Sadly mistaken were those who expected this team to stumble out of the gate after a summer of upheaval, general manager Ray Shero and coach Dan Bylsma replaced by Jim Rutherford and Mike Johnston who, respectively, arrived from the Carolina Hurricanes and the major-junior Portland Winterhawks.
Nearly a dozen players from the 2013-14 club departed, a half-dozen coming in.
“We wanted to be patient with the new coaching staff,” Crosby said. “With so many new faces, you want be focused and work hard but you knew it may take time. You have to evaluate everything based on that but guys were pretty eager and adjusted quick and the coaching staff was pretty clear on how we wanted to play. Everyone deserves a lot of credit for making it pretty smooth.
“You can’t go in with the mentality that it’s going to take 15 games (to hit stride). You can’t accept that. You have to find a way to fast-track that.”

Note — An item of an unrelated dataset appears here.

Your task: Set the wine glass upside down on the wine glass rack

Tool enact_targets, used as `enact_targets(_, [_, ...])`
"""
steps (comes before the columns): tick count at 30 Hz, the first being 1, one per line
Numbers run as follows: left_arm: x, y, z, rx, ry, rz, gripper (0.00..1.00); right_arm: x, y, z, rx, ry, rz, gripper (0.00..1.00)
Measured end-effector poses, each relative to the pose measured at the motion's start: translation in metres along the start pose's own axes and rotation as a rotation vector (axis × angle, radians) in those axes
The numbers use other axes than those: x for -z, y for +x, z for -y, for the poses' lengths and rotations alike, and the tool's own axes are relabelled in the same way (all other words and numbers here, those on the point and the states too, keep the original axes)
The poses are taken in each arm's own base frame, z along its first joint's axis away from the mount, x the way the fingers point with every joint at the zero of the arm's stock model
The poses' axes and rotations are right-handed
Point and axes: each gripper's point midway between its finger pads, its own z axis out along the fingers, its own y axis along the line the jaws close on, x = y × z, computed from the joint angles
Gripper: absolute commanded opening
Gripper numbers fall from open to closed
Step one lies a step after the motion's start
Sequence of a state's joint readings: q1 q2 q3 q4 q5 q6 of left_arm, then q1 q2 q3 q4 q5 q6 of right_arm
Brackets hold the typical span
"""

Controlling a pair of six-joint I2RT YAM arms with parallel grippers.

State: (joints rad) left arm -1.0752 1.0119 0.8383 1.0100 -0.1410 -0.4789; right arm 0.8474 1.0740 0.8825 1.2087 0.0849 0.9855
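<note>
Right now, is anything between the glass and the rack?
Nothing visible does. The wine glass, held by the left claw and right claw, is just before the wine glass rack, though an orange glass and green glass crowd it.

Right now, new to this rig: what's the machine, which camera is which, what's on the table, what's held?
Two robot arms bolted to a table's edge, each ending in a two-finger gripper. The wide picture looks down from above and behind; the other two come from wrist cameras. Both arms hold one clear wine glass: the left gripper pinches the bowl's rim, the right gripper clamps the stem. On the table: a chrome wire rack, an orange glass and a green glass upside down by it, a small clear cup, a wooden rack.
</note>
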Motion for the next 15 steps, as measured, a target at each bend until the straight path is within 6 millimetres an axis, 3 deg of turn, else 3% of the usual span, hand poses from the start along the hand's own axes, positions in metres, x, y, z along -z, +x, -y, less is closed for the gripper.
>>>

Johnston was an associate coach with the Los Angeles Kings and Vancouver Canucks before arriving with the Penguins from Portland, his NHL work a valuable apprenticeship for his current duties.
“My priority was to get to know the players,” he said. “We’ve got some great athletes here, world-class players. You’re trying to mould their identity as a team and as a group.”
Like every other hockey observer, Johnston has his OMG, head-shaking moments as he watches Crosby spin his magic.
“We’re fortunate in that we get to see him every day in practice,” he said, smiling. “A lot of that happens in practice because of how hard he practises every day, and how much he works at his game.
“Kids and younger players, even players in junior that I coached before, will watch Sidney play the games. If you could ever see him in practice — his repetition, his habit, his detail is outstanding.
“That’s why you see the things you do in the game.”
Which have amazed us all since a goofy Bell Centre faceoff in 2006, a lifetime ago and yet, a puck-drop that seems like almost yesterday.